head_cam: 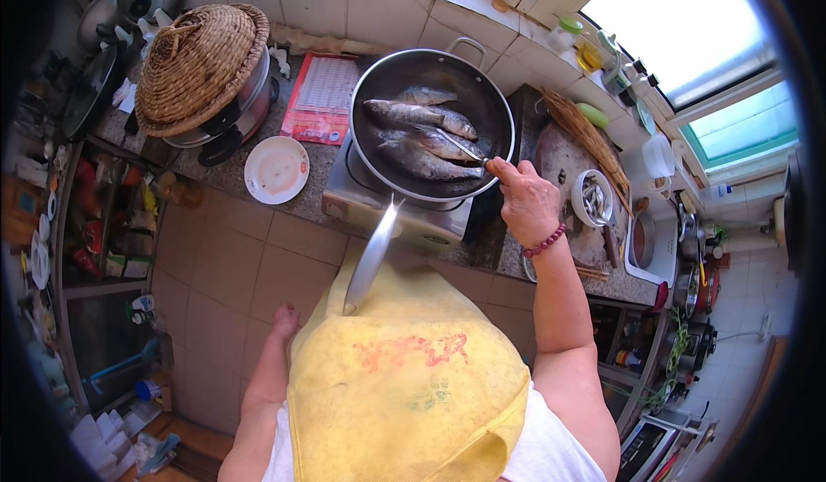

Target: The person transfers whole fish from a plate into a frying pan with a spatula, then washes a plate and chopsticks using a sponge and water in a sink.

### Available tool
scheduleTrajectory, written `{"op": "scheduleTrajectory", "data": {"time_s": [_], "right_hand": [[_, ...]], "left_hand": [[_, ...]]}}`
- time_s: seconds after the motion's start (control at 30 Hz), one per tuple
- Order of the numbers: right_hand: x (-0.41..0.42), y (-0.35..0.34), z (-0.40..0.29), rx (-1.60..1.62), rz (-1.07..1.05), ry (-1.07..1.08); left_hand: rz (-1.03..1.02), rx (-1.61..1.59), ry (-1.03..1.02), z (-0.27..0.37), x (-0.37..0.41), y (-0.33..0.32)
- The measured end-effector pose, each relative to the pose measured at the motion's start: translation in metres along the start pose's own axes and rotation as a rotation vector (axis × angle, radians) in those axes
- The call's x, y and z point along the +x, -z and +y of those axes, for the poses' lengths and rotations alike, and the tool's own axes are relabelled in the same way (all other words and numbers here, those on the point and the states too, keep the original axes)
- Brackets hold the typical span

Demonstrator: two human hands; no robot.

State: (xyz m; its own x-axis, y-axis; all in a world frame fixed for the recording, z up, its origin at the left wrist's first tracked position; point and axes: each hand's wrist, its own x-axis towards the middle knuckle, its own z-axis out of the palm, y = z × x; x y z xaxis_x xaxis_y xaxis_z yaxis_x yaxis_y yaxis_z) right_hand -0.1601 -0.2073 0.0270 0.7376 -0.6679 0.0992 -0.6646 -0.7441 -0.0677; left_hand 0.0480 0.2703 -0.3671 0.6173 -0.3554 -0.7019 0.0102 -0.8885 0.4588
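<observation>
My right hand (530,195) grips the wooden handle of a metal cooking utensil (461,145), whose far end lies among the fish. Several whole fish (423,150) rest in a dark, two-toned wok (381,175) on a portable stove (400,224). One slim silver fish (373,256) shows tail up and head down between the wok and my yellow apron (413,366); no hand touches it, and whether it is in mid-air or against the apron is unclear. My left hand (286,321) hangs low beside the apron, with nothing visible in it.
Left of the stove are a white plate (277,171), a red printed sheet (326,98) and a pot with a woven straw lid (200,69). To the right, a round chopping board (561,140) bears a bowl of small fish (577,206) and a knife (610,246), near a sink (668,237).
</observation>
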Motion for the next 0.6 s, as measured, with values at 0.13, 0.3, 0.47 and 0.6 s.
{"op": "scheduleTrajectory", "data": {"time_s": [0.13, 0.3, 0.47, 0.6], "right_hand": [[0.0, 0.006, 0.009, 0.061, 0.101, -0.018], [0.025, -0.017, 0.025, 0.024, 0.074, -0.183], [0.041, -0.04, 0.028, 0.098, 0.06, -0.154], [0.037, -0.029, 0.021, 0.155, 0.054, -0.087]], "left_hand": [[-0.024, -0.072, 0.057, 0.023, -0.015, 0.005], [-0.025, -0.015, 0.015, 0.019, -0.019, 0.007], [-0.028, -0.06, 0.054, 0.025, -0.018, 0.007], [-0.027, -0.114, 0.032, 0.021, -0.017, 0.006]]}}
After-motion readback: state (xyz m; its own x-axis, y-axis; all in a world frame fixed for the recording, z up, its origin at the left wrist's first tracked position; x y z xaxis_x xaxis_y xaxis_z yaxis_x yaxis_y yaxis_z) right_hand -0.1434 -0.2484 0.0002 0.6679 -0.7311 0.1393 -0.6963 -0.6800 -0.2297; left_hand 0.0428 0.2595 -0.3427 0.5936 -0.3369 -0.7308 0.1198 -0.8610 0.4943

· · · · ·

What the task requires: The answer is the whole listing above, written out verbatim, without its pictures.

Task answer:
head_cam: 

Target: The person transfers whole fish from a plate into a frying pan with a spatula, then washes a plate and chopsticks using a sponge and water in a sink.

### Available tool
scheduleTrajectory, written `{"op": "scheduleTrajectory", "data": {"time_s": [_], "right_hand": [[_, ...]], "left_hand": [[_, ...]]}}`
- time_s: seconds after the motion's start (control at 30 Hz), one per tuple
- Order of the numbers: right_hand: x (-0.41..0.42), y (-0.35..0.34), z (-0.40..0.29), rx (-1.60..1.62), rz (-1.07..1.05), ry (-1.07..1.08); left_hand: rz (-1.03..1.02), rx (-1.61..1.59), ry (-1.03..1.02), z (-0.27..0.37), x (-0.37..0.41), y (-0.33..0.32)
- The measured end-effector pose, each relative to the pose measured at the motion's start: translation in metres along the start pose's own axes and rotation as a rotation vector (axis × angle, radians) in those axes
- The call's x, y and z point along the +x, -z and +y of those axes, for the poses' lengths and rotations alike, and the tool's own axes are relabelled in the same way (all other words and numbers here, those on the point and the states too, keep the original axes)
- Brackets hold the typical span

Demonstrator: two human hands; no robot.

State: (xyz m; its own x-axis, y-axis; all in a world frame fixed for the recording, z up, its origin at the left wrist's first tracked position; point and axes: each hand's wrist, its own x-axis towards the middle knuckle, its own z-axis out of the palm, y = z × x; x y z xaxis_x xaxis_y xaxis_z yaxis_x yaxis_y yaxis_z) right_hand -0.1601 -0.2073 0.0270 0.7376 -0.6679 0.0992 -0.6646 -0.7441 -0.0677; left_hand 0.0480 0.2703 -0.3671 0.6173 -0.3554 -0.7019 0.0102 -0.8885 0.4588
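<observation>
My right hand (530,195) grips the wooden handle of a metal cooking utensil (461,145), whose far end lies among the fish. Several whole fish (423,150) rest in a dark, two-toned wok (381,175) on a portable stove (400,224). One slim silver fish (373,256) shows tail up and head down between the wok and my yellow apron (413,366); no hand touches it, and whether it is in mid-air or against the apron is unclear. My left hand (286,321) hangs low beside the apron, with nothing visible in it.
Left of the stove are a white plate (277,171), a red printed sheet (326,98) and a pot with a woven straw lid (200,69). To the right, a round chopping board (561,140) bears a bowl of small fish (577,206) and a knife (610,246), near a sink (668,237).
</observation>
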Motion for the next 0.6 s, as measured, with values at 0.13, 0.3, 0.47 and 0.6 s.
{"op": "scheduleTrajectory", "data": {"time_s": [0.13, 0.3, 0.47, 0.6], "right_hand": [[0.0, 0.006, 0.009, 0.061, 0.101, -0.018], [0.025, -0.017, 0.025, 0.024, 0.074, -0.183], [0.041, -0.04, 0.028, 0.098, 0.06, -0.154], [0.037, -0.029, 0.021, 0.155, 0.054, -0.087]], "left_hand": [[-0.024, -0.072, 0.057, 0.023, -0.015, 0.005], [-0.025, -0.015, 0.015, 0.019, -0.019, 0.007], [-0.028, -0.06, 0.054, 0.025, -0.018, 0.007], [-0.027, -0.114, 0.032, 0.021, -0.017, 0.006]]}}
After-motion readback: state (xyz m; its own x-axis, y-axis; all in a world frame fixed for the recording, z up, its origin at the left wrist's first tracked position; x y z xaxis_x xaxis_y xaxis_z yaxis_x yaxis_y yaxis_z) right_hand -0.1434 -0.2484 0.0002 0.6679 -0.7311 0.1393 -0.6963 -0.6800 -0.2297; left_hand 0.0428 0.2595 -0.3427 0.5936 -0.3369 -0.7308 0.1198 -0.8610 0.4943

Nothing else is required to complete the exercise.